C’est une première en Wallonie picarde : dès le mois de janvier, toutes les écoles maternelles de Péruwelz accueilleront dans leurs classes un drôle de petit animal créé par l’Université de Mons, qui aura pour ambitieuse mission de réduire les inégalités de langage entre les enfants. Polo le lapin, cet amusant petit personnage, se glissera dans leurs cartables, sur des fiches d’exercices didactiques, et les accompagnera chez eux pour les inciter à étoffer leur vocabulaire tout en s’amusant. " À l’entrée en école primaire, certains enfants possèdent 1 500 mots à leur actif alors que d’autres atteignent péniblement les 600. Et cet écart provoque des inégalités dès le début de la scolarité ", confie Bruno Humbeeck, qui est à la fois travailleur psychosocial auprès de la cellule d’éducation familiale du Galion (CPAS) de Péruwelz et collaborateur scientifique au Ceris, à l’Université de Mons-Hainaut. " Notre objectif, en intégrant Polo le lapin dans toutes les familles péruwelziennes, est de réduire ces inégalités en apportant à tous les parents, sans distinction de niveaux d’instruction, un coup de pouce qui devrait être à la fois efficace, simple et gratuit."

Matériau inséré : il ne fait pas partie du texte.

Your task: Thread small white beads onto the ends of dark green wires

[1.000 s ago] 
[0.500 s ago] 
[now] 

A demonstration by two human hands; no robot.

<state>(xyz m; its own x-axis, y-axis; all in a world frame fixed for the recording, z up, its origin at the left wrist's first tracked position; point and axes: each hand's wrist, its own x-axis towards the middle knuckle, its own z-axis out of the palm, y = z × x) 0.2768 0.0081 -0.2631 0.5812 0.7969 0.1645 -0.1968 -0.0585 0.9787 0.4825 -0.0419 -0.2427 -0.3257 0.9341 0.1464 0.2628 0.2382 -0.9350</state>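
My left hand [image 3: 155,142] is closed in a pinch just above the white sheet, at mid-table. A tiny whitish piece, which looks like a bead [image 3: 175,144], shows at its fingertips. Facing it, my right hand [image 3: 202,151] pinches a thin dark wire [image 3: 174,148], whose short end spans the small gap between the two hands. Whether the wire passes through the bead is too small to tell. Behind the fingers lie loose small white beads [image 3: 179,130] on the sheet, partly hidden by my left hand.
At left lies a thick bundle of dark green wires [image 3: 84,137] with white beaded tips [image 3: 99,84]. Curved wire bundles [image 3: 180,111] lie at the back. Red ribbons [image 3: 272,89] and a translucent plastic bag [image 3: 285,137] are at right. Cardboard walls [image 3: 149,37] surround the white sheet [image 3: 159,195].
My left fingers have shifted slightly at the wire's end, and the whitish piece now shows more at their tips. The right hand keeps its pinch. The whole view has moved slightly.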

Ce programme de stimulation du langage vise aussi à chasser de la tête de certains parents l’idée que l’école maternelle ne sert pas à grand-chose et à développer la communication entre les instituteurs et les parents, qui jouent tous un rôle important dans l’éducation de l’enfant. " Si les familles bénéficiaires de l’aide sociale ont été sensibilisées au projet en priorité, nous comptons, dès janvier, travailler de la même manière avec tous les parents ", confient Caroline Gras et Géraldine Malice, de la Maison de la parentalité de Péruwelz. " L’idée est de faire de ces apprentissages du vocabulaire un moment d’amusement. En plaçant, par exemple, l’enfant à un endroit bien précis et en l’invitant à nommer les objets qui l’entourent."

Les parents et enseignants recevront une quinzaine de fascicules, reprenant chacun trois à cinq activités de plus en plus poussées, tout au long de l’année.

L’utilité de Polo le lapin sera évaluée au fil des mois par l’Université de Mons, comme c’est déjà le cas à Charleroi, la seule autre ville hennuyère à tester ce nouveau concept.